Application of mid-IR in Food Science
Although the 3rd generation Canadian Light Source (2.9 GeV) is no longer among the most powerful synchrotrons compared to newer systems (DESY=12GeV, SPring-8=8GeV), the energy range is near-optimal for applying CLSs’ synchrotron light to study soft biological systems such as foods. The focus herein will simplify how synchrotron light can be applied in novel ways to probe molecular interactions otherwise not possible using benchtop light sources, which are highly relevant to food material science, food packaging, and beyond. A benchtop FT-IR typically provides a single spectrum of an average signal of 256 scans and represents the tip of the iceberg for what knowledge can be deciphered using FT-IR. Extraordinary results from the techniques available at the MID-IR beamline will illustrate the universal application of these tools across the food industry.

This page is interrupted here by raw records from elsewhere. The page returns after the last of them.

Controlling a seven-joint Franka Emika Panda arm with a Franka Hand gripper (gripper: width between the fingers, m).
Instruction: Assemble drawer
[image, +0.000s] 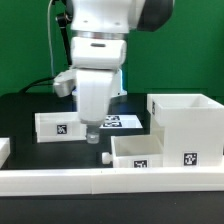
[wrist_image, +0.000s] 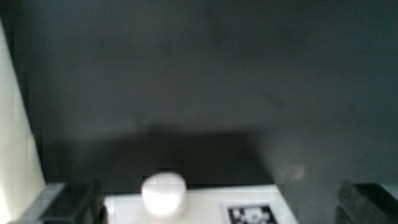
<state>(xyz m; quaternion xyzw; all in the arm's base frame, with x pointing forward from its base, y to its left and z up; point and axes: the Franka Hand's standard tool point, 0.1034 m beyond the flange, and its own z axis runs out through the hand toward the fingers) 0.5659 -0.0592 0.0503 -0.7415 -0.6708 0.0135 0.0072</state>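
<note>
Black table (image: 25, 105) under a green backdrop is seen, bounded along the lower edge of the exterior view by a rail (image: 60, 182).

Three parts of the drawer are laid out, all apart from one another. The casing (image: 185, 125) stands at the exterior view's right, open side up, and nothing is seen inside it. A left tray (image: 55, 125) sits at the exterior view's left, and a front tray (image: 150, 155) lies at lower middle, just beside the rail, with its knob (image: 103, 158) pointing toward the exterior view's left. A marker board (image: 118, 122) is partly hidden behind the arm.

The gripper (image: 92, 134) is held over the table between the two trays, just above the knob. In the wrist view the gripper (wrist_image: 222, 203) is shown with its fingers (wrist_image: 71, 200) spread wide, nothing between them but the knob (wrist_image: 164, 190) lower down (contact cannot be confirmed, and none is apparent).

Progress is judged to be at the very start: no tray has been slid into the casing, and nothing is gripped. Left to do are the grasp of the front tray, most likely by its knob, its insertion into the casing, and then the same for the left tray.
</note>
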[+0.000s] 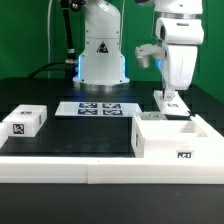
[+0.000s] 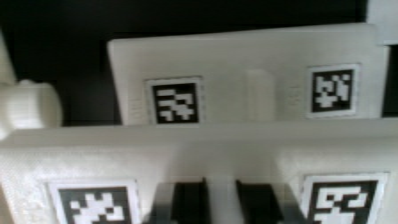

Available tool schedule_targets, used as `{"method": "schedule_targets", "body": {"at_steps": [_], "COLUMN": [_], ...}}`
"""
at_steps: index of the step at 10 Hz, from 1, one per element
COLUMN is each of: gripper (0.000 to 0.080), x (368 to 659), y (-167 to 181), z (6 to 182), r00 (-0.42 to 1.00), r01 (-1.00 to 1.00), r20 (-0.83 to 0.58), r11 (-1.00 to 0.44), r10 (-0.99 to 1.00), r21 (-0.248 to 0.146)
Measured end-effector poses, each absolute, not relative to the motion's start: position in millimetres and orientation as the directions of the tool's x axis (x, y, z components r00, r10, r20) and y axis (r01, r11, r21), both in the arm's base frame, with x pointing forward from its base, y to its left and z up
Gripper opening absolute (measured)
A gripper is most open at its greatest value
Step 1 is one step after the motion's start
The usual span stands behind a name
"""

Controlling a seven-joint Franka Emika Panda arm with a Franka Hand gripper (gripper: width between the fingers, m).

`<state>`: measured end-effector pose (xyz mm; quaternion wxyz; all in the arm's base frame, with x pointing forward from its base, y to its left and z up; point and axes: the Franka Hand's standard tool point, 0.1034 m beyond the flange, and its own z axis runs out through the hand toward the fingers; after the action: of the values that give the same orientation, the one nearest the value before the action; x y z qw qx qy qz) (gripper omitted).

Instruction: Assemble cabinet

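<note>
We see the cabinet box [image 1: 165, 146] at the exterior frame's lower right, the pincer [image 1: 170, 97] at its rear edge, grip indiscernible. A drawer block [image 1: 25, 122] sits at left, with open counter [image 1: 85, 135] between.

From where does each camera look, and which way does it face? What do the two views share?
Exterior view: off the arm, looking across the table toward the robot's base; it sees the marker board, the cabinet, a small tagged block, the arm and the gripper.
Wrist view: on the wrist, looking along the gripper at close tagged white parts; only the dark jaws show.
Shared: the gripper and, it seems, the cabinet.
</note>
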<state>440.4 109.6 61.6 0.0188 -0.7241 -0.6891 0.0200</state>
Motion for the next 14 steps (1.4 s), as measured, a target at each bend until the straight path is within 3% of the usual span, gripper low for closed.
{"method": "schedule_targets", "body": {"at_steps": [14], "gripper": [0.0072], "x": [459], "y": [110], "z": [59.3], "r00": [0.051], "r01": [0.998], "r20": [0.009], "r11": [-0.051], "r10": [0.999], "r21": [-0.048]}}
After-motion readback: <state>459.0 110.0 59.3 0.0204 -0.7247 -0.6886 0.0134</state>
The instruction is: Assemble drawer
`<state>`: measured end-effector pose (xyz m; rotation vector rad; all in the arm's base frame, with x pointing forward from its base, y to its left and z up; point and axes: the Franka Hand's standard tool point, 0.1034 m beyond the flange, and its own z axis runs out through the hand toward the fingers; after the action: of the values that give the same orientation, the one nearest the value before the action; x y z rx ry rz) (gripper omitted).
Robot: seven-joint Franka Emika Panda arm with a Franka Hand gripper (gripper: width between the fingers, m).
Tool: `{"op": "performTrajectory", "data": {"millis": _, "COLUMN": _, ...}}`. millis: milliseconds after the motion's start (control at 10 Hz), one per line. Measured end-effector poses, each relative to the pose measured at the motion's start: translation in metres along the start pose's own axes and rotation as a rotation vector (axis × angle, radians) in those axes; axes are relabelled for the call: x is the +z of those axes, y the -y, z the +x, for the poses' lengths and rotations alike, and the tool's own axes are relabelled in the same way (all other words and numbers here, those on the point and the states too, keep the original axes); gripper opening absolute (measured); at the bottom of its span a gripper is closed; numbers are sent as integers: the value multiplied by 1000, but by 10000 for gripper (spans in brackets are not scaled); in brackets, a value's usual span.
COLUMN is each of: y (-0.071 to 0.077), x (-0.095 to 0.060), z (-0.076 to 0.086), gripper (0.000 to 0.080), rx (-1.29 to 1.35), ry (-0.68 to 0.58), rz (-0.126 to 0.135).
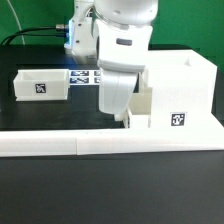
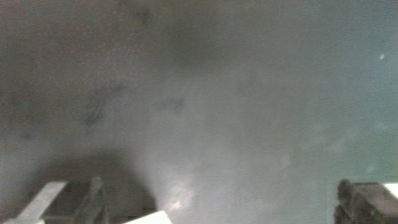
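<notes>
No readable words, brands or numbers, only black-and-white marker tags [image 1: 41,88] with patterns too small to decipher: one on the small box [image 1: 25,84], one on the big box [image 1: 185,85], several on the marker board [image 1: 88,77].

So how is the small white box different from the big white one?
The small white open-topped box is lower and narrower than the big white open-topped box. The small box stands alone at the exterior view's left; the big box is at the right, with the gripper close by. Both are white and carry a black-and-white tag.
</notes>
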<state>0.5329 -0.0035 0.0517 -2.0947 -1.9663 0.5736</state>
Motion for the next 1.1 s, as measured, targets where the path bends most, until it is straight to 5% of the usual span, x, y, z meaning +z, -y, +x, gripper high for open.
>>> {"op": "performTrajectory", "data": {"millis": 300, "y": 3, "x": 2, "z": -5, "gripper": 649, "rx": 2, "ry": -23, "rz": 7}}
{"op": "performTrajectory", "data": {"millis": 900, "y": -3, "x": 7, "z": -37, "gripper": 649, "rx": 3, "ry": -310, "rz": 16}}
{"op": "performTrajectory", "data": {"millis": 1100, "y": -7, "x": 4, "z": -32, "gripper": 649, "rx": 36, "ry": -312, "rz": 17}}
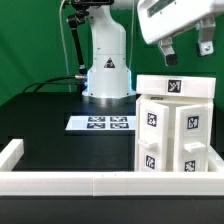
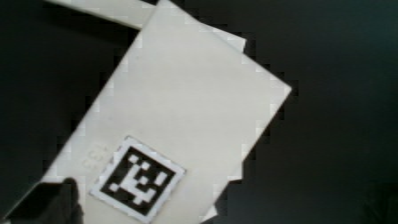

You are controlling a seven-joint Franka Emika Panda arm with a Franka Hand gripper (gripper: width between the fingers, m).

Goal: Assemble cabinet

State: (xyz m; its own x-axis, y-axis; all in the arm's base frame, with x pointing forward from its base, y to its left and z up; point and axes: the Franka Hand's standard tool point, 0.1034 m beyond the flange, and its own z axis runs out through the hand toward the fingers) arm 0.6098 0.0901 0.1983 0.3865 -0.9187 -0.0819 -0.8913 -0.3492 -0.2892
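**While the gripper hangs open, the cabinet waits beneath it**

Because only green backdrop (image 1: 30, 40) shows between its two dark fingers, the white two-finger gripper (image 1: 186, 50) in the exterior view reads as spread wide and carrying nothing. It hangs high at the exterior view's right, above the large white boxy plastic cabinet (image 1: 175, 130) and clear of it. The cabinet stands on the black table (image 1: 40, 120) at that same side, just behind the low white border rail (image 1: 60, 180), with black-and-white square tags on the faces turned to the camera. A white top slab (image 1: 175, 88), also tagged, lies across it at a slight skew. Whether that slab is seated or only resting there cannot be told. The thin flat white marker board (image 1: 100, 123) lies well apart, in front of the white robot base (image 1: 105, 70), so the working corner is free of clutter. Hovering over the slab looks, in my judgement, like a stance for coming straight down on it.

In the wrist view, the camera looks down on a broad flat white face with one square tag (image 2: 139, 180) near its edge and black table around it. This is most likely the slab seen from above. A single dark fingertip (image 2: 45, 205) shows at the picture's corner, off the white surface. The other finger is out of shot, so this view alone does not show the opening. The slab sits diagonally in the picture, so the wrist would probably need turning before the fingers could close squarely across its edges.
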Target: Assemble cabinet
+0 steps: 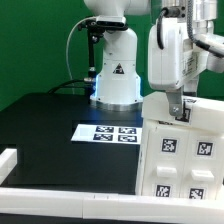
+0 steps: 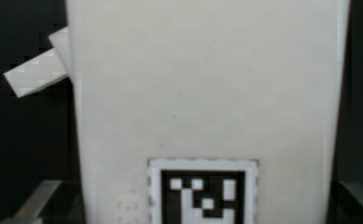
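Note:
The cabinet (image 1: pixel 188 150) is a large white box with square marker tags on its face, at the exterior view's right, close to the camera. My gripper (image 1: pixel 176 112) comes down onto its top edge. In the wrist view the cabinet's white face (image 2: pixel 204 90) fills most of the picture, with one tag (image 2: pixel 203 193) low on it. My gripper (image 2: pixel 199 205) straddles it, and the dark fingers (image 2: pixel 50 200) sit against its two side edges, so the jaws are shut on the cabinet.
The marker board (image 1: pixel 108 132) lies flat on the black table at the middle. Long white border rails run along the front (image 1: pixel 60 205) and the left (image 1: pixel 8 160). The arm's base (image 1: pixel 115 75) stands behind. A white tilted piece (image 2: pixel 41 68) shows beside the cabinet.

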Controlling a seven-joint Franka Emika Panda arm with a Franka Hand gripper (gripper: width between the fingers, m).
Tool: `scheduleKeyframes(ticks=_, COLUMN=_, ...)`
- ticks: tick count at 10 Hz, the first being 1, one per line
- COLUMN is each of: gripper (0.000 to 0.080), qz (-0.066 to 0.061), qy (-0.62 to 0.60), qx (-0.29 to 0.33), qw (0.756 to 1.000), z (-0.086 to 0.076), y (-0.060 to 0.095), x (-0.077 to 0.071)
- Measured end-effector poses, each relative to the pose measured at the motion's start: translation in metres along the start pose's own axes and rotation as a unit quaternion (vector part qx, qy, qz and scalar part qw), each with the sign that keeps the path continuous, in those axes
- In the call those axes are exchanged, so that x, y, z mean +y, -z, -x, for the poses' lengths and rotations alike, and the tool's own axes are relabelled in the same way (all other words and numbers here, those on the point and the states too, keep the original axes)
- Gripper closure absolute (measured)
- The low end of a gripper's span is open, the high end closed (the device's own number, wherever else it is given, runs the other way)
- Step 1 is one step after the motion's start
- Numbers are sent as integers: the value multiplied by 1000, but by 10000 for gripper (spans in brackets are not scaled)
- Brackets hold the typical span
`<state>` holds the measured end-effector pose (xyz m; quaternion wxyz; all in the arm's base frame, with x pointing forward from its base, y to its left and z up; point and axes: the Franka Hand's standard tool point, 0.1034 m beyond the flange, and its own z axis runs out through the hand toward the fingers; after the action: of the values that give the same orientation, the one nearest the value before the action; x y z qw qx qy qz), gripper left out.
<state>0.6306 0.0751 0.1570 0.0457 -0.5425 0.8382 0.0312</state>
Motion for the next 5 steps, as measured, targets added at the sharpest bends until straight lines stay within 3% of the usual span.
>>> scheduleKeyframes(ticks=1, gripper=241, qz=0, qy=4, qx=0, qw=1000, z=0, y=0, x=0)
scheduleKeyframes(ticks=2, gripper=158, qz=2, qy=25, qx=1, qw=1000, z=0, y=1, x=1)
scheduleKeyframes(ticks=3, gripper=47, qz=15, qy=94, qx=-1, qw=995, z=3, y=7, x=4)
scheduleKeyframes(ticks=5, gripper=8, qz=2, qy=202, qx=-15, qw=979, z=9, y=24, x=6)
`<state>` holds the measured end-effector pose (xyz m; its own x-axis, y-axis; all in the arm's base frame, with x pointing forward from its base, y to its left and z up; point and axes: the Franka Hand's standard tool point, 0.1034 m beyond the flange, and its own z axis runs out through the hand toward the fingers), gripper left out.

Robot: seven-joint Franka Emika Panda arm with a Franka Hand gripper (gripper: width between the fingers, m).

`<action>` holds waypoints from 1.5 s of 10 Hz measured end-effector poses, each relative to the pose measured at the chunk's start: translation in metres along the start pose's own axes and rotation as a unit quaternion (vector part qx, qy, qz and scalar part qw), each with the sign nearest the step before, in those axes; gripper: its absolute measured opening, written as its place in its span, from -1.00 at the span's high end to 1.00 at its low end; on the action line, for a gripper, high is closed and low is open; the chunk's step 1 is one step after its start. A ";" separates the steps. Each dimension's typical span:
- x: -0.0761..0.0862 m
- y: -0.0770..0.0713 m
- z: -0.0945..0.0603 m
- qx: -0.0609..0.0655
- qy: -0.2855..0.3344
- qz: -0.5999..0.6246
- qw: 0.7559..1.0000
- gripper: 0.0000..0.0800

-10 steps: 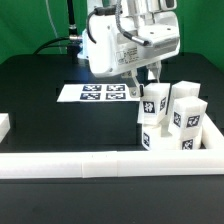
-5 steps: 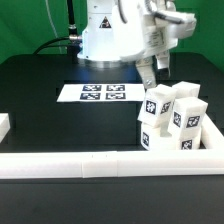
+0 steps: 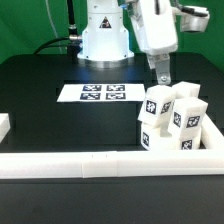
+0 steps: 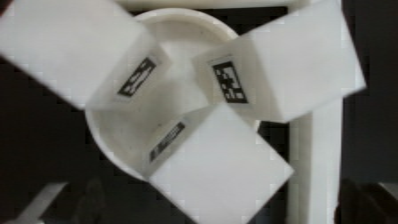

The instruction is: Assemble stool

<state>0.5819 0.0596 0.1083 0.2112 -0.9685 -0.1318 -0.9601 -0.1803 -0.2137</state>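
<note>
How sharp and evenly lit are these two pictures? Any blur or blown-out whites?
Exterior view: even light, the legs crisp with readable tags, though their white faces are nearly blown out; the gripper looks slightly smeared. Wrist view: soft all over, the edges of legs and seat fuzzy, the tags blurred.

The exterior camera stands off the table (image 3: pixel 40 120), slightly raised, facing the arm (image 3: pixel 104 35) at upper centre from middle distance. The wrist camera looks down, very close, onto the legs (image 4: pixel 285 65) and seat (image 4: pixel 187 35). Both views share the legs (image 3: pixel 172 118), lower right in the exterior frame.
</note>
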 end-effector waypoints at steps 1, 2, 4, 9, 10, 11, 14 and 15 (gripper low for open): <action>0.001 -0.002 -0.001 -0.005 0.006 -0.084 0.996 -0.62; -0.006 0.000 0.001 -0.024 -0.004 -0.171 0.985 -0.62; -0.010 -0.002 0.003 -0.041 -0.006 -0.269 0.962 -0.62; 0.000 0.001 0.003 -0.044 -0.011 -0.492 0.869 -0.62; 0.001 0.002 0.004 -0.046 -0.015 -0.529 0.847 -0.62; 0.002 0.003 0.005 -0.056 -0.023 -0.599 0.798 -0.62; 0.004 0.003 0.007 -0.074 -0.029 -0.689 0.720 -0.62; 0.006 0.003 0.007 -0.077 -0.030 -0.714 0.695 -0.62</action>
<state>0.5815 0.0539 0.1000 0.9719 0.2255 0.0674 0.2296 -0.9713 -0.0615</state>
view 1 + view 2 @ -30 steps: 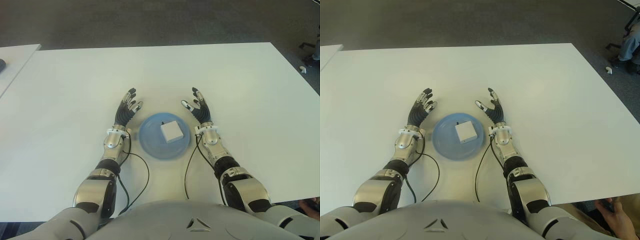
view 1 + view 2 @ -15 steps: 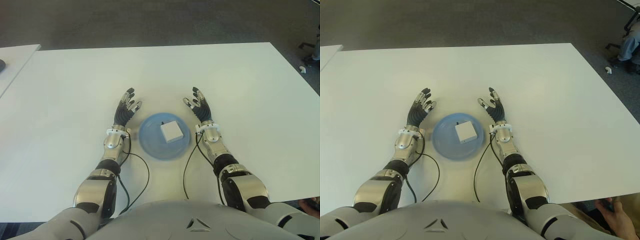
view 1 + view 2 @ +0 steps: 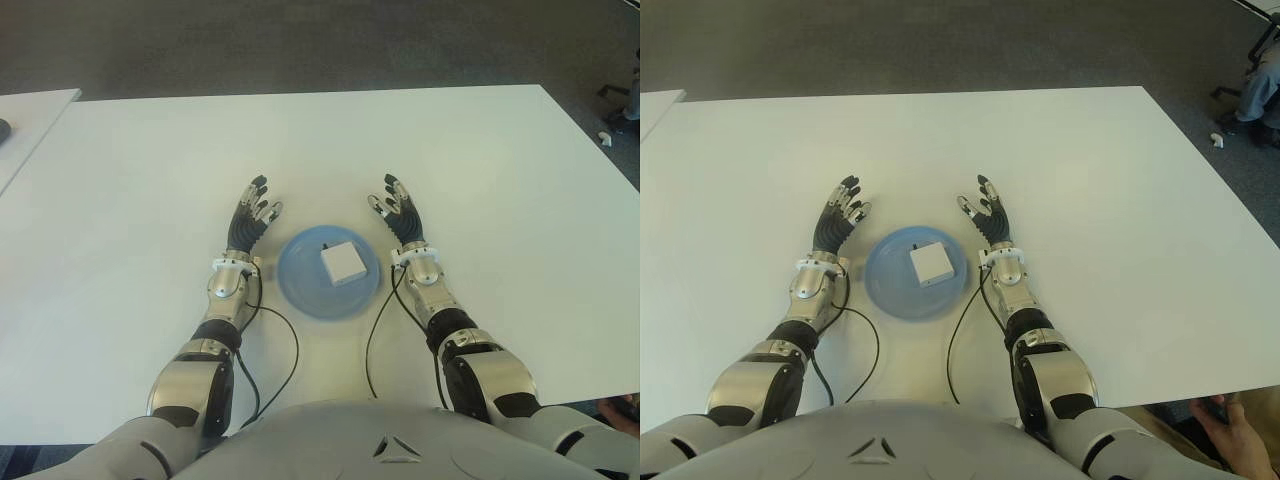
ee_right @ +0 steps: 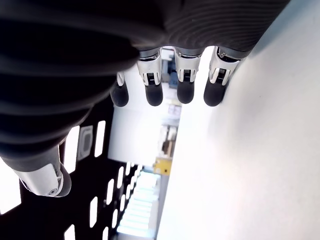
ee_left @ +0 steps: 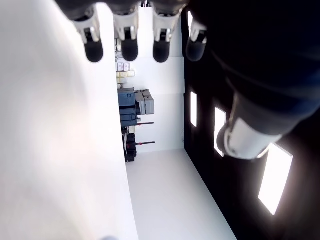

Dr. Supratim Ghosh, University of Saskatchewan
Use of synchrotron light to understand the properties of hybrid meat products containing plant-based emulsion gels.
Fatemeh Keivaninahr1, Oluwafemi J. Coker1, Kaiyang Tu2, Phyllis Shand1, and Supratim Ghosh1*
1Department of Food & Bioproduct Sciences, University of Saskatchewan, Saskatoon, SK, Canada.
2Canadian Light Source, Saskatoon, SK, Canada
The overall objective of this study was to utilize pulse proteins to stabilize canola oil-in-water emulsions as an animal fat replacer in hybrid bologna sausages with desired quality and sensory attributes. Synchrotron light was used to better understand the microstructure of the meat products and possible interactions between plant and animal-based ingredients. Oil-in-water emulsion were prepared by homogenizing 40wt% canola oil in 10wt% faba bean protein concentrate (FPC) dispersion. The emulsions were heated at 90ºC for 30 min to induce gelation. The hybrid bolognas were made by completely replacing the pork back-fat with the O/W emulsion gels. As a control full-fat bologna (20% animal fat) and low-fat bologna with an equivalent amount of fat as in the hybrid bologna were also prepared. The mixtures were stuffed into waterproof casings and heat-treated to an internal temperature of 72 oC for 5 min. The results showed that the replacement of pork back-fat with heated or un-heated FPC emulsions significantly improved the bologna characteristics compared to the low-fat control bologna. The hybrid bologna, having lower fat content than full-fat bologna, showed desirable texture, color and water-holding capacity. All bologna samples had an acceptable appearance, and no structural failure or emulsion separation was observed. All bologna samples showed similar properties in terms of cooking loss, purge loss, expressible moisture and elasticity, indicating that pork back-fat replacement with heat-treated emulsion gels had no adverse effect on the bologna characteristics. The synchrotron-based infra-red (IR) mapping and micro-computed tomography showed spatial distributions of fats, animal and plant proteins which significantly influenced the microstructure of the bologna samples. Conclusively, FPC-stabilized emulsions with appropriate protein and oil concentration could be converted into a strong self-supporting gel by heat treatment and used to replace pork back-fat in bologna without any adverse effect.